■ **Work required**
Once the data has been read, print it back in full, exactly.

##########

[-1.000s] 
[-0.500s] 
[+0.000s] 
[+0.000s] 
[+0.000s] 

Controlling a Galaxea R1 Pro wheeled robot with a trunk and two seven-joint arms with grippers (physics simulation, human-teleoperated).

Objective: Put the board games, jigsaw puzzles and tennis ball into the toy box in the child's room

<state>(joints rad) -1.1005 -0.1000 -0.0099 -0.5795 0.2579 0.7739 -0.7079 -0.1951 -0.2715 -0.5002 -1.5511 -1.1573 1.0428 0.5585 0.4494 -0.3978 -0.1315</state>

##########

■ **Solution to the problem**
[-1.000s] 
[-0.500s] 
[+0.000s] 
[+0.000s] 
[+0.000s] 

Controlling a Galaxea R1 Pro wheeled robot with a trunk and two seven-joint arms with grippers (physics simulation, human-teleoperated).

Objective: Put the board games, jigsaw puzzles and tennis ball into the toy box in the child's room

<state>(joints rad) -1.1005 -0.1000 -0.0099 -0.5795 0.2579 0.7739 -0.7079 -0.1951 -0.2715 -0.5002 -1.5511 -1.1573 1.0428 0.5585 0.4494 -0.3978 -0.1315</state>

Nothing further is required for this exercise.